Congenital hypothyroidism affects renal growth, which improves on intake
of thyroxine supplements(1). Apart from growth, thyroid hormone also has
other effects on the kidney. We present here an interesting case of severe
congenital hypothyroidism with nephrocalcinosis.

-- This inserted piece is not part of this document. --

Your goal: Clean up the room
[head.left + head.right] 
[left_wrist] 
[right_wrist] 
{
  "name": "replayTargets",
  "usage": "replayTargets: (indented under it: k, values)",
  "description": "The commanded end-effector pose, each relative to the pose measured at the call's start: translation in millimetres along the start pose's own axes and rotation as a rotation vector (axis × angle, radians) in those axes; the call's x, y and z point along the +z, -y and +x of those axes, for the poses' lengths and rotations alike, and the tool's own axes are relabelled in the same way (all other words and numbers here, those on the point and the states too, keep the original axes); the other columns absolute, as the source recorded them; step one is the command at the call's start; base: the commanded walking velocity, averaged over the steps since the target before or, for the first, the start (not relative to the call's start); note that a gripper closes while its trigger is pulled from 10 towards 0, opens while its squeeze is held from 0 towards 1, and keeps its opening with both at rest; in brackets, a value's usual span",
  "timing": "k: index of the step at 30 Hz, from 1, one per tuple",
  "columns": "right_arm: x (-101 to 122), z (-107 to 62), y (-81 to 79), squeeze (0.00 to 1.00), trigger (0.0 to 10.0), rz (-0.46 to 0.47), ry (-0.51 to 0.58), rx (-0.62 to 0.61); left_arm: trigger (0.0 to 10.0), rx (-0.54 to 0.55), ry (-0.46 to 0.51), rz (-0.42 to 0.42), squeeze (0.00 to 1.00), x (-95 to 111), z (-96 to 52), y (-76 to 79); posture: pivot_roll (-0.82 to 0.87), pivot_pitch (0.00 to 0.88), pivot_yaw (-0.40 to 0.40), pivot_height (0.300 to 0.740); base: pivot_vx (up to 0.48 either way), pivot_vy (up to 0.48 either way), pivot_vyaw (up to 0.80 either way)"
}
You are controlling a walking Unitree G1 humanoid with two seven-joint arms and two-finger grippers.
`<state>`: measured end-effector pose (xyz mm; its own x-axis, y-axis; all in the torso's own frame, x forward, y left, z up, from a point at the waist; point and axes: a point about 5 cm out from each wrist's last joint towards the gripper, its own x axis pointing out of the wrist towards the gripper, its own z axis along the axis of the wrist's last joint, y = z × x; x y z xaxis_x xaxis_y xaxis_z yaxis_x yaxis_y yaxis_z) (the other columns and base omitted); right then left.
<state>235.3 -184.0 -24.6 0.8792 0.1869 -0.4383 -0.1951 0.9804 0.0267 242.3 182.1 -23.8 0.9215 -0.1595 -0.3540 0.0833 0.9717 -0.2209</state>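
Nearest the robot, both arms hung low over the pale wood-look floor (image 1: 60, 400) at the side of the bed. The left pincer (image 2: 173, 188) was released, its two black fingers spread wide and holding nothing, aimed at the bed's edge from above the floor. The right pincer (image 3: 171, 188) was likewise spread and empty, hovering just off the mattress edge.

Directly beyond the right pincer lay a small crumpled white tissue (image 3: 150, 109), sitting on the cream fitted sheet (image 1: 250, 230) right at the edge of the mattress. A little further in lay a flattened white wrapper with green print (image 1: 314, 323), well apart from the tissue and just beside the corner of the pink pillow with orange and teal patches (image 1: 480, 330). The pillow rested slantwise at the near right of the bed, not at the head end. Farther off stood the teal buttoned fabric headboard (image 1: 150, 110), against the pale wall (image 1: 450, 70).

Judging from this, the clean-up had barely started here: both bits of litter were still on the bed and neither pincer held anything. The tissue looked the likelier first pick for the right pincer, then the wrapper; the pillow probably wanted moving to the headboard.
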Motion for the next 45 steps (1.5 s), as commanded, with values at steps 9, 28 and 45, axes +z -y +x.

An 8-year-old girl presented with history of delayed
milestones, severe malnutrition, decubitus ulcers over buttocks and
elbows, and severe constipation. She was a product of non-consanguineous
marriage with no significant perinatal history. On examination, she had
coarse facial features, bilateral convergent squint, thickened dry skin,
delayed dentition and non pitting pedal edema. She had severe growth
failure (weight 9.3 kg (-4.4 SDS); height 75 cm (-8.77 SDS); upper
segment: lower segment ratio 1.2:1. The child’s developmental age was
about 6 months.
Investigations revealed microcytic hypochromic anemia (Hb
7.8gm/dL), with sodium 135 mEq/L, potassium 3.4 meq/L, magnesium 1.6 mg/dL,
calcium 8.3 mg/dL, phosphates 2.92 mg/dL, and uric acid 4.4 mg/dL. The
estimated GFR by Schwartz formula was 46.4 mL/min/1.73m² (creatinine 0.89
mg/dL). Free triiodothyronine was 1.3 pg/mL with free thyroxine 0.10 µgm/dL
and thyroid stimulating hormone (TSH) 150 µIU /mL. Venous blood gas showed
pH 7.39, bicarbonate 22 mEq/L and base excess 1.4 mEq/L. Radiographs of
limbs, pelvis, and skull showed thickened dense calvaria, retarded bone
ossification, presence of wormian bones, and presence of epiphyseal
dysgenesis in long bones. Radiography showed bone age <1 year and dense
calcifications in the renal areas of pelvic film. Ultrasonography of
abdomen revealed right kidney 5.2×3.4 cm in size; left kidney 5.0×2.8 cm
with bilateral dense medullary nephrocalcinosis. The 24-hours urinary
calcium excretion was 5 mg/kg (spot calcium/creatinine ratio 0.6 mg/mg),
indicating hypercalciuria. A diagnosis of congenital hypothyroidism with
bilateral nephro-calcinosis was made.
The association of congenital hypothyroidism with
nephrocalcinosis has been reported previously(2,3). Newman(4) in 1973
reviewed the entity and found that 23 cases were reported in world
literature. The mechanism of nephrocalcinosis postulated was that intact
mitochondria can accumulate calcium against concentration gradient as an
active process using oxidative phosphorylation in proximal or distal renal
tubular cells. This mechanism is altered in hypothyroidism, leading to
high intracytoplasmic calcium concentrations predisposing to
nephrocalcinosis. Studies have shown that supplementation of thyroxine
increases serum calcium and 1,25-dihydroxyvitmin D levels. Serum
parathormone levels have also been reported to be elevated in adult
hypothyroid patients on treatment with thyroxine. This further predisposes
to nephrolithiasis.
Thus, apart from impaired renal growth, children with
congenital hypothyroidism are also predisposed to nephrolithiasis. Care
should be taken to avoid large supplements of calcium or vitamin D during
initial treatment of hypothyroidism with thyroxine, as this may exacerbate
hypercalciuria and cause nephrocalcinosis.
References
1. Bulbul M, Cetinkaya S, Eksioglu S, Ozkasap S, Ginis
T. Kidney growth in children with congenital hypothyroidism. Pediatr
Nephrol 2009; 24: 333-340.
2. Bateson EM, Chandler S. Nephrocalcinosis in
cretinism. Br J Radiol 1965; 38: 581-584.
3. Naylor JM. A case of hypothyroidism with
nephrocalcinosis. Arch Dis Child 1955; 165-168.
4. Newman RJ. The effects of thyroid hormone on vitamin-D induced
nephrocalcinosis. J Path 1973: 13-21.